The shelled creatures closest to them were leaping and jumping, jerking spasmodically like popping corn in an iron skillet. Cyrus could see others doing the same dance beyond, and when he looked up, the one that had been watching them was caught of the thrall of the lightning as well.
The flashes stopped, and the ship and sky went dark. The faint afterimage of the lightning faded, turning bright colors in Cyrus’s vision against the blackness of the stormy night. He blinked to clear the sharp colors, and something smashed into the deck next to him, breaking the boards.
It was the creature that had been staring down at them, smoking as the rain soaked its burnt flesh and glowing shell.

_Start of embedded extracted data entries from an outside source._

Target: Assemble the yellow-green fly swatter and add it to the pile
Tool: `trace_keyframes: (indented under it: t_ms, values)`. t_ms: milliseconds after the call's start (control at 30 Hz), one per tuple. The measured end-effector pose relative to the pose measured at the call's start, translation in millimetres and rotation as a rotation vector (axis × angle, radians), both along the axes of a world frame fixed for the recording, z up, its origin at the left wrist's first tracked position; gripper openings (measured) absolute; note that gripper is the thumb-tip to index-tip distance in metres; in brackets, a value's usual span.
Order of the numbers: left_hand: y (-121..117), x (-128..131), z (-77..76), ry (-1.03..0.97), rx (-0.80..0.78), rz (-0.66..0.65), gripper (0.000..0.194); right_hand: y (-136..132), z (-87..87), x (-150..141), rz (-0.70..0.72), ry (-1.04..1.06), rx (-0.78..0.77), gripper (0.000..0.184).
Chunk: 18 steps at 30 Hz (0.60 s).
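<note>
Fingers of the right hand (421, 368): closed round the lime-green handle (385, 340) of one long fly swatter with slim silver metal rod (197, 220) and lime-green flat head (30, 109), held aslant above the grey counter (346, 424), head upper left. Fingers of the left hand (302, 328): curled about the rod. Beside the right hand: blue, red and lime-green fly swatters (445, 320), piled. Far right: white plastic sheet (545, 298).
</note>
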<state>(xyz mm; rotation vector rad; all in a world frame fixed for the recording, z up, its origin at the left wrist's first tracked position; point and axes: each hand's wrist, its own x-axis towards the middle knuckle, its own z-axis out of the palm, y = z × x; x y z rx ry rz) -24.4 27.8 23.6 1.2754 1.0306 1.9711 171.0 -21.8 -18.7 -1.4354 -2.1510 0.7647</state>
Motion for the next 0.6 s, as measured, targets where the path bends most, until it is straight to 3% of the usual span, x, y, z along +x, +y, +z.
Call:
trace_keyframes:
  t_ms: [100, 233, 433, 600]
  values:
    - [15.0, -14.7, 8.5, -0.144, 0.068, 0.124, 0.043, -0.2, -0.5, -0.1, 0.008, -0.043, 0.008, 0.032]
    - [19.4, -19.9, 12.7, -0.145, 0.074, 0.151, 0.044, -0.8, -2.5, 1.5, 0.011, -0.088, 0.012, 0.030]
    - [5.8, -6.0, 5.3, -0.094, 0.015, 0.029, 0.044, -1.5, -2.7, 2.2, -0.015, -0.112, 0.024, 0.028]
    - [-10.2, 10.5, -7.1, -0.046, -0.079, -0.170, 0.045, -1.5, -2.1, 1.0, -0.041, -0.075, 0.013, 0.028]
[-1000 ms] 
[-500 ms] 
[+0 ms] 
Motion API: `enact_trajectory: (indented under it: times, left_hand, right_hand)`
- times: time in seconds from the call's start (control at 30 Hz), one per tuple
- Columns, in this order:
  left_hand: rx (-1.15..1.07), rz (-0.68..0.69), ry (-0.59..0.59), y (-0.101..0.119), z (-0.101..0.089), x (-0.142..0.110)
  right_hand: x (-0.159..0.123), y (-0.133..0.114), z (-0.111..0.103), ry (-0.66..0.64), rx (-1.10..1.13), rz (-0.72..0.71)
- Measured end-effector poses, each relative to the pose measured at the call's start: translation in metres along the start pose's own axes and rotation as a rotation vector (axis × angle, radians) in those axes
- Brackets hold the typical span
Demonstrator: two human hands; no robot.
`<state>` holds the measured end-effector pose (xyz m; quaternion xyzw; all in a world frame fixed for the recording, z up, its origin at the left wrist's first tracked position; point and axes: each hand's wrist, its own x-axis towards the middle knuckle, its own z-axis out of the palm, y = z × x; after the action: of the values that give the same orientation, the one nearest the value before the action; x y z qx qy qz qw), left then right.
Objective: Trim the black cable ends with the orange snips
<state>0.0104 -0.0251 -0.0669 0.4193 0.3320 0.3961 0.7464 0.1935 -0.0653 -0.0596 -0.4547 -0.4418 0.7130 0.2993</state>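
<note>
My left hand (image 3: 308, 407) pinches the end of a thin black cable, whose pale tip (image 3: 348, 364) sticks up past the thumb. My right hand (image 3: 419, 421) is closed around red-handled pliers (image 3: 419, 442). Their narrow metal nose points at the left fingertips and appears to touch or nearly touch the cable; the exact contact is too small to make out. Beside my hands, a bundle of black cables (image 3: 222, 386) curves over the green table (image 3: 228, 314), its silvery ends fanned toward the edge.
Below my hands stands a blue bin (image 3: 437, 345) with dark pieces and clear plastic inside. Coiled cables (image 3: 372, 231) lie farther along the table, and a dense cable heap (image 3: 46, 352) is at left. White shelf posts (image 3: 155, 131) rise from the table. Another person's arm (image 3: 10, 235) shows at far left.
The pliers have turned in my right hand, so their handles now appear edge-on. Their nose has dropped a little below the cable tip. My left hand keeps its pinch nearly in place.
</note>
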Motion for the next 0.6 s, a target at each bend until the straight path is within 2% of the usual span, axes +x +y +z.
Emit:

“Oh, wow,” Calene said as Quinneria slumped against the wall. “That was impressive.”
“I’m glad you liked it,” Quinneria mumbled, breathless, barely audible over the swelling storm, “because I shan’t be able to do it again for a while, if ever.” The dark wet hair that framed her face now had a white streak down one side, and Cyrus suspected he knew where she’d gotten the raw power she’d used to conjure such magic.
“That’s a shame,” Isabelle said dryly, “because this is hardly the last of Tempestus’s minions.”
Cyrus came off the wall, ignoring the water that dripped onto his nose as he stepped out of cover once more. “What else is there?” He looked at Isabelle, who remained in the shadow of the unlit portal.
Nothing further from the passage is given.